> [Exercise brief]
Word for word, repeat the data that follows. Do not include the pictures.

> [Dataset section]
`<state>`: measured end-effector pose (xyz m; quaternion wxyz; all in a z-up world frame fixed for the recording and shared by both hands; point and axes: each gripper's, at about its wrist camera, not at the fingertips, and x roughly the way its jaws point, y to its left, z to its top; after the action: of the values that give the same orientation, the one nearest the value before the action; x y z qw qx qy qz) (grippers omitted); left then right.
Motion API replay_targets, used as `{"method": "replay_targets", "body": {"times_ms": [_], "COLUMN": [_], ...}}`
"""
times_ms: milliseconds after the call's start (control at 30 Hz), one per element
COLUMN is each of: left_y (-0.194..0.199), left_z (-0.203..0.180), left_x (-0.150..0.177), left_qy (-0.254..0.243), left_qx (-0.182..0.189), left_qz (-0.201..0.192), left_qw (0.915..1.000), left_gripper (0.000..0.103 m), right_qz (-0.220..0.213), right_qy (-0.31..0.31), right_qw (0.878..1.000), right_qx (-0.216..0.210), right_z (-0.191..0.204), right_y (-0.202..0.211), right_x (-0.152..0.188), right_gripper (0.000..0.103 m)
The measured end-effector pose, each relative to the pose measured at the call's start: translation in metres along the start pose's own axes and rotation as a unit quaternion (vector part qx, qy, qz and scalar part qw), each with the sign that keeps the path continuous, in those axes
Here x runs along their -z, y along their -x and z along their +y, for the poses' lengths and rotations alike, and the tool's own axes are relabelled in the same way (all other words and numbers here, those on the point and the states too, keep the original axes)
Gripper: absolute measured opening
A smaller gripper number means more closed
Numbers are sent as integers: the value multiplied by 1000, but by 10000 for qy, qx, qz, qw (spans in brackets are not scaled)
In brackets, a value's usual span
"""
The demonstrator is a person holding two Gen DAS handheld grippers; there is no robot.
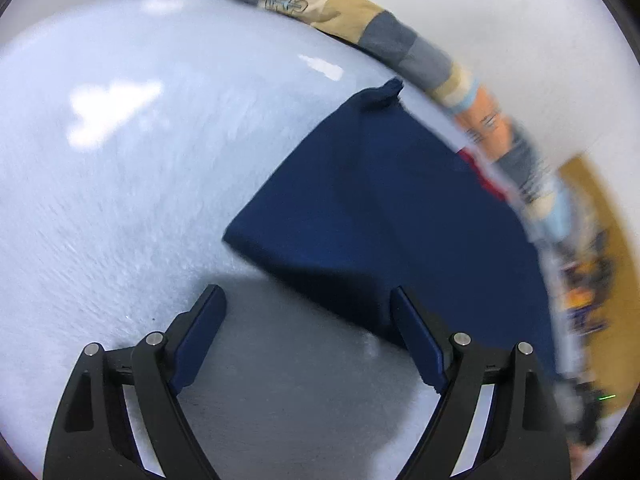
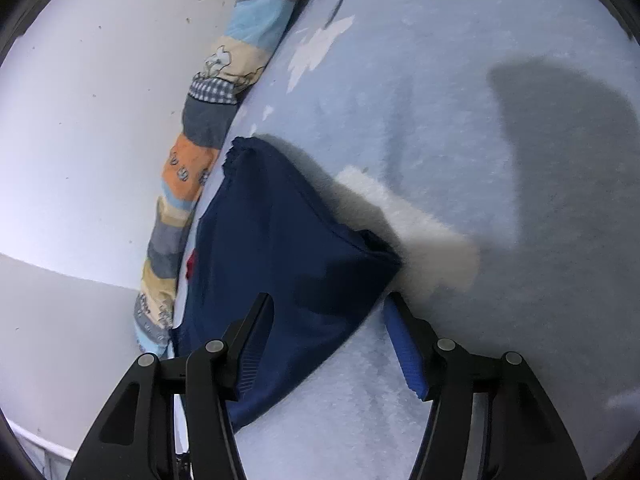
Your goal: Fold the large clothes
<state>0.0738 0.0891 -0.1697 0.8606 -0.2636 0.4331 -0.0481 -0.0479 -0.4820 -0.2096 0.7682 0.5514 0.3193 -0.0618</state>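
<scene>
On the pale blue, fuzzy-textured bed surface (image 1: 120,200) lies the dark navy blue knitted garment (image 1: 380,208), folded into a roughly triangular heap, one ribbed cuff-like tip (image 1: 386,92) pointing toward the far edge. Along that edge runs a long patchwork bolster of grey, light blue, beige and orange fabric panels (image 1: 400,36), pressed against a plain white wall (image 1: 520,8). A small red patch (image 2: 192,264) shows at the garment's side nearest the bolster (I cannot tell whether it is a label or another cloth).

My left gripper (image 1: 308,300) hovers over the bed with its jaws spread wide; nothing sits between them but bare bedding, and the garment's near corner lies just beside the right-hand finger. The left wrist view is smeared with blur, especially at the right margin.

My right gripper (image 2: 328,304) stands with its jaws partly apart, straddling the lower portion of the garment: the left-hand finger lies over the navy fabric, while the blue ridged pad (image 2: 404,348) of the other finger stands clear on the bedding, just beside the garment's edge. The pads do not press on the cloth. A dark shadow (image 2: 560,128) falls across the bed beyond.
</scene>
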Motion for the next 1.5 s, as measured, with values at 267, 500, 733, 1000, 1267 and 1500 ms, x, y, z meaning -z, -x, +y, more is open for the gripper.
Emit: {"method": "replay_targets", "body": {"times_ms": [267, 500, 733, 1000, 1267, 1500], "left_y": [-22, -51, -10, 32, 61, 106], "left_z": [11, -9, -25, -12, 32, -6], "left_x": [-27, -50, -39, -18, -19, -54], "left_qy": [605, 759, 51, -204, 741, -119], "left_qx": [969, 381, 294, 407, 213, -264], "left_qz": [43, 77, -205, 49, -150, -967], "left_qw": [9934, 9964, 9993, 9990, 9969, 9949], "left_gripper": [87, 31, 17, 17, 40, 40], "right_qz": [-44, 157, -141, -3, 419, -508], "right_qy": [67, 84, 1398, 1739, 295, 1550], "right_qw": [9991, 9987, 9900, 9848, 9944, 9827], "right_qx": [-409, -476, -141, -45, 928, 873], "right_z": [3, 6, 57, 70, 3, 63], "right_y": [-16, -41, -7, 39, 47, 90], "right_x": [-4, -21, -9, 9, -3, -1], "right_gripper": [55, 15, 7, 7, 36, 37]}}
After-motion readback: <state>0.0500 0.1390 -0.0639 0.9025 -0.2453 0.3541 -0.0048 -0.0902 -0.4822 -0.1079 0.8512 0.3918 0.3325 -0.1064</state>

> [Output below]
`<state>`: measured end-effector pose (xyz m; quaternion wxyz; all in a z-up world frame fixed for the recording and shared by both hands; point and axes: each gripper's, at about its wrist camera, not at the fingertips, and x roughly the way its jaws point, y to its left, z to its top; after the action: of the values that give the same orientation, the one nearest the value before the action; x y z qw qx qy qz) (grippers omitted); left then right.
Motion API replay_targets, used as `{"method": "replay_targets", "body": {"times_ms": [_], "COLUMN": [_], ...}}`
"""
times_ms: milliseconds after the call's start (control at 30 Hz), one per element
COLUMN is each of: left_y (-0.194..0.199), left_z (-0.203..0.180), left_x (-0.150..0.177), left_qy (-0.254..0.243), left_qx (-0.182..0.189), left_qz (-0.201..0.192), left_qw (0.915..1.000), left_gripper (0.000..0.103 m), right_qz (-0.220..0.213), right_qy (-0.31..0.31), right_qw (0.878..1.000), right_qx (-0.216..0.210), right_z (-0.191..0.204), right_y (-0.202..0.211), right_x (-0.152..0.188), right_gripper (0.000..0.103 m)
The measured end-effector pose, each relative to the pose measured at the call's start: translation in metres along the start pose's own axes and rotation as a unit quaternion (vector part qx, qy, qz and scalar part qw), each with the sign that keeps the path continuous, in those axes
Here x runs along their -z, y along their -x and z along their +y, for the poses' lengths and rotations alike, and the tool's own axes are relabelled in the same way (all other words and numbers here, those on the point and the states too, keep the original axes)
Gripper: absolute measured opening
A smaller gripper number means more closed
Numbers are sent as integers: the value multiplied by 1000, but by 10000 for qy, qx, qz, qw (spans in brackets are not scaled)
In brackets, a value's usual span
"""
The demonstrator is a person holding two Gen DAS handheld grippers; there is no robot.
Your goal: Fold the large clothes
<state>0.0738 0.0891 -0.1697 0.8606 -0.2636 0.4331 -0.0481 -0.0479 -0.4820 -0.2096 0.7682 0.5514 0.3193 -0.0618</state>
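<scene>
On the pale blue, fuzzy-textured bed surface (image 1: 120,200) lies the dark navy blue knitted garment (image 1: 380,208), folded into a roughly triangular heap, one ribbed cuff-like tip (image 1: 386,92) pointing toward the far edge. Along that edge runs a long patchwork bolster of grey, light blue, beige and orange fabric panels (image 1: 400,36), pressed against a plain white wall (image 1: 520,8). A small red patch (image 2: 192,264) shows at the garment's side nearest the bolster (I cannot tell whether it is a label or another cloth).

My left gripper (image 1: 308,300) hovers over the bed with its jaws spread wide; nothing sits between them but bare bedding, and the garment's near corner lies just beside the right-hand finger. The left wrist view is smeared with blur, especially at the right margin.

My right gripper (image 2: 328,304) stands with its jaws partly apart, straddling the lower portion of the garment: the left-hand finger lies over the navy fabric, while the blue ridged pad (image 2: 404,348) of the other finger stands clear on the bedding, just beside the garment's edge. The pads do not press on the cloth. A dark shadow (image 2: 560,128) falls across the bed beyond.
</scene>
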Motion for the next 1.5 s, as measured, with values at 267, 500, 733, 1000, 1267 and 1500 ms, x, y, z meaning -z, -x, +y, more is open for the gripper.
Emit: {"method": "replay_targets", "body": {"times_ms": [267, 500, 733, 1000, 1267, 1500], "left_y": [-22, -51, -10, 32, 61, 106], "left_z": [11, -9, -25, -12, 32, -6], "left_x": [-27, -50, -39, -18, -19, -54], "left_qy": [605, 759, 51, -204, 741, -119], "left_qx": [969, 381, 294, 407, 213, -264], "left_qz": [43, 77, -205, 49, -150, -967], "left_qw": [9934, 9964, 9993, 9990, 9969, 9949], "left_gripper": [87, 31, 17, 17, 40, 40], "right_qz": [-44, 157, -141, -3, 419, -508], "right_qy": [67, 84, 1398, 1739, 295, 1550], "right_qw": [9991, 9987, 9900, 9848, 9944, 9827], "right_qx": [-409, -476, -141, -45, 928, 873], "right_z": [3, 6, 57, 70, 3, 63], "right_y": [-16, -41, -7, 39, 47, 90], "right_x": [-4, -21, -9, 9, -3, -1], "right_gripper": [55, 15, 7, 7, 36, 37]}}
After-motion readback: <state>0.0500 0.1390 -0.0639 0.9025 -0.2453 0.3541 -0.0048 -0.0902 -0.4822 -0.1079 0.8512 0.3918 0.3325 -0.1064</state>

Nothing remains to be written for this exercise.